Bulletproof Wireless Security (Chandra)

“BULLETPROOF WIRELESS SECURITY : GSM, UMTS, 802.11, and Ad Hoc Security (Communications Engineering)” (Praphul Chandra)

I asked for a review copy of this book because I understood it to be a guide to implementing security. The problem is that “implementing” is a loaded term. I wanted a book on how to set up and configure security, and Chandra’s written a book about how to engineer products that implement these solutions. In that light, this is an interesting book because it covers GSM, UMTS, and 802.11 security. The writing style is clear and direct. However, there’s a problem: for a book billed as comprehensive, there’s not enough depth to actually help an implementer build an implementation of any of these protocols. For example, the first 60 pages or so explain some basic security concepts and algorithms, and the next 25 pages cover how security protocols are applied at various OSI layers.

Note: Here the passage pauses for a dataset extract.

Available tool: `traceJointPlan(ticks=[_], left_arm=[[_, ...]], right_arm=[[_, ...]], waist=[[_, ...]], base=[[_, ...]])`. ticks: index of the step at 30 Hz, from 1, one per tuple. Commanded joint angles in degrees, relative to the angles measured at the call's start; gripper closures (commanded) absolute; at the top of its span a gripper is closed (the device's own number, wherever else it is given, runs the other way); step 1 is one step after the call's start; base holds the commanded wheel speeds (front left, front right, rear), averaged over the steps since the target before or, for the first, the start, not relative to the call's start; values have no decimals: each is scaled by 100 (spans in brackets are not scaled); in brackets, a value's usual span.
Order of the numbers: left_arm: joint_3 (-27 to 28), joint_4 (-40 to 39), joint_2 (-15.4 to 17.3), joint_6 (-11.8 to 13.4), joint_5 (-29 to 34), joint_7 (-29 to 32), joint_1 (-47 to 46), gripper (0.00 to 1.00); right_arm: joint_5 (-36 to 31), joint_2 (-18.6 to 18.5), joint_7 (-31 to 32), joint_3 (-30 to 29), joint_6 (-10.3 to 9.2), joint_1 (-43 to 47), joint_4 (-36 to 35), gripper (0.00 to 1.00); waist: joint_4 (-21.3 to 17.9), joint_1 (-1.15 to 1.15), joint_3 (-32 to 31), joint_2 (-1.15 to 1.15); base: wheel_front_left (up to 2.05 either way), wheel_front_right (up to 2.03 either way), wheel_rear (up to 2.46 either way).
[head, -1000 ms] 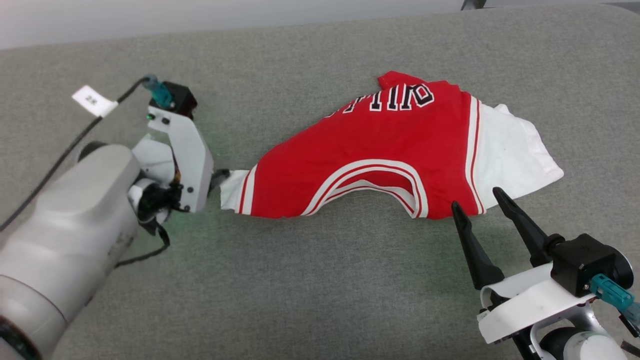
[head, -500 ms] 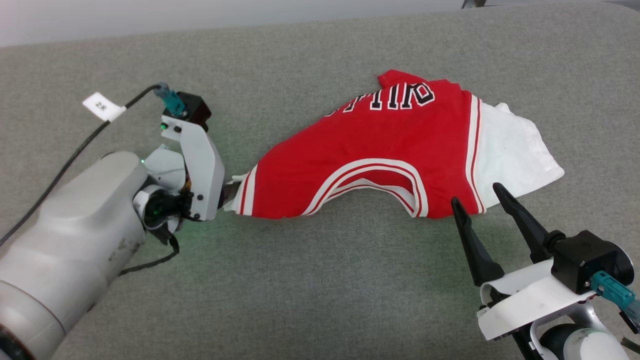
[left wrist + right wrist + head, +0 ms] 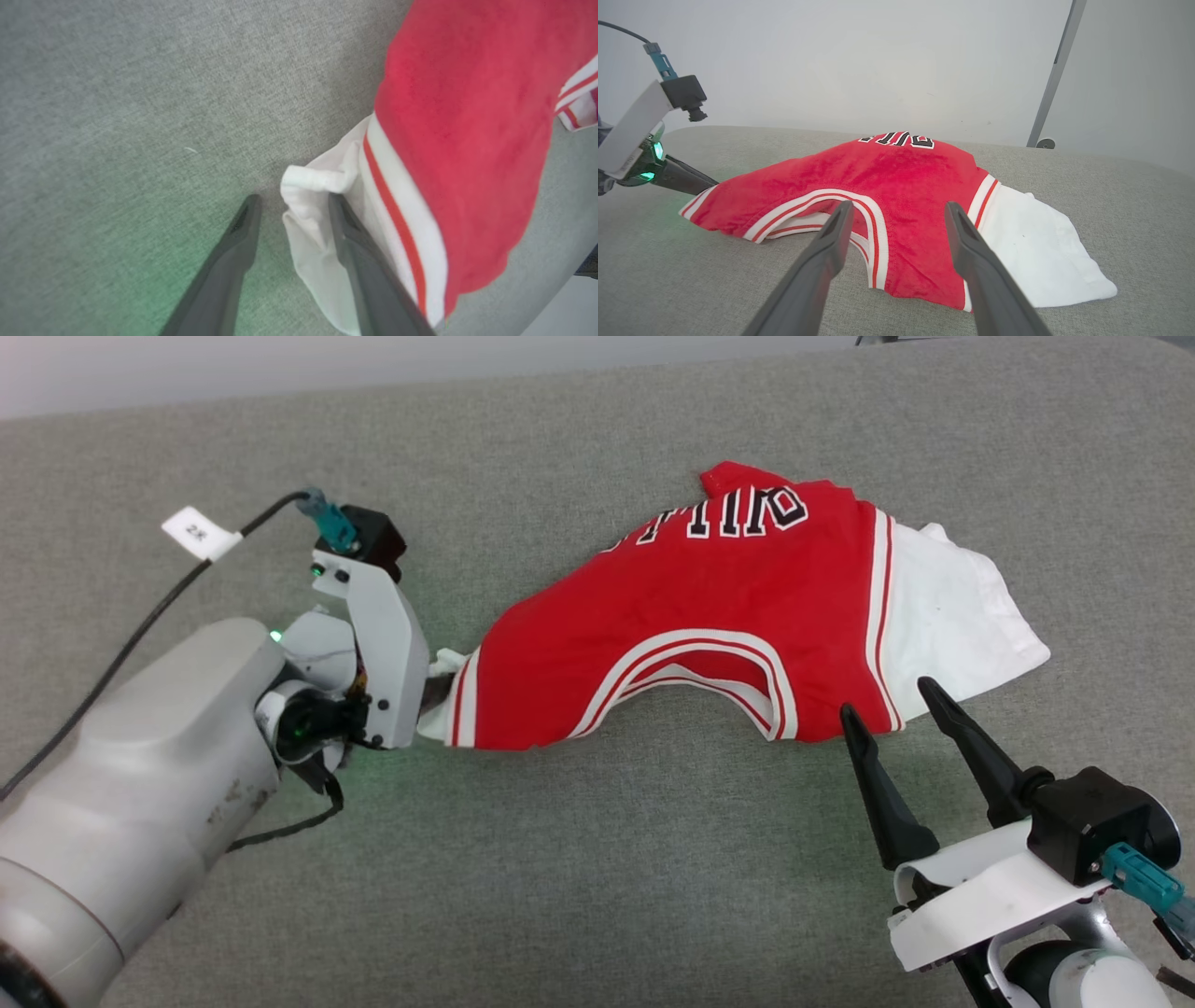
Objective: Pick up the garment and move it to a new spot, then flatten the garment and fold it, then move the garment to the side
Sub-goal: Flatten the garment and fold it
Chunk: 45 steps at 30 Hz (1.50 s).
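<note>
The garment (image 3: 709,616) is a red jersey with white striped trim and black lettering, lying crumpled on the grey padded surface (image 3: 597,877). One white sleeve (image 3: 952,607) spreads to the right. The other white sleeve (image 3: 308,205) is bunched at the left end, between the fingers of my left gripper (image 3: 293,199). Those fingers stand apart: the right one touches the cloth and the left one is clear of it. From the head my left gripper (image 3: 434,686) is mostly hidden behind its wrist mount. My right gripper (image 3: 885,698) is open, its tips at the red hem beside the right sleeve seam (image 3: 985,196).
A black cable with a white tag (image 3: 198,532) runs from the left wrist across the surface. Beyond the far edge a grey metal pole (image 3: 1055,70) stands on a caster against a pale wall. Bare grey surface lies in front of the garment.
My left gripper has moved right onto the bunched left sleeve, and the sleeve edge now sits between its fingers. The right gripper has stayed nearly still.
</note>
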Motion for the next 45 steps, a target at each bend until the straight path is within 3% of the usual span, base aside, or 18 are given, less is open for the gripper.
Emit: traceJointPlan(ticks=[1,7,15,18,29,37,39,40,45], left_arm=[[-33,-21,-10,0,-7,33,96,100],[49,-91,21,0,-54,-270,-102,100],[442,45,-1,0,332,-2143,-552,100],[532,95,106,1,305,-2523,-464,100],[369,-26,500,4,-578,-1773,1073,100],[382,-611,667,1,-1107,-1228,1521,100],[407,-708,721,2,-1191,-1159,1553,55],[404,-729,767,2,-1185,-1118,1537,0],[445,-706,1006,24,-1012,-1096,1219,0]], right_arm=[[31,-1,-36,-6,-6,-47,9,0],[-2,-1,-28,-94,-6,35,21,0],[14,-83,89,-92,-6,114,-33,0],[19,-105,148,-85,-6,151,-79,0],[40,-174,329,-118,-6,296,-233,0],[15,-200,452,-118,-6,320,-337,0],[12,-191,459,-103,-6,337,-347,0],[16,-189,466,-95,-6,349,-349,0],[60,-202,476,-74,-6,381,-357,0]], waist=[[4,0,2,0],[114,0,-91,0],[464,0,-364,0],[587,0,-453,0],[806,0,-565,0],[847,0,-625,0],[844,0,-645,0],[840,0,-654,0],[780,0,-674,0]], base=[[0,0,0],[0,0,0],[0,0,0],[0,0,0],[0,0,0],[0,0,0],[0,0,0],[0,0,0],[0,0,0]])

There’s a chapter dedicated to GSM and UMTS security, and one on 802.11a/b/g security that (IMHO) pulls some punches about how bad WEP is. In a book targeted at implementation engineers, it would have been helpful for Chandra to go deeper into the reasons why we got stuck with such a crappy security implementation.

Overall, this book is probably most useful to those who need a quick survey-level introduction to wireless security because they’re working in the wireless industry. It’s pretty much useless for system administrators or developers (particularly because there’s only vestigial coverage of code security/quality issues) except for folks who have a general interest in the topic.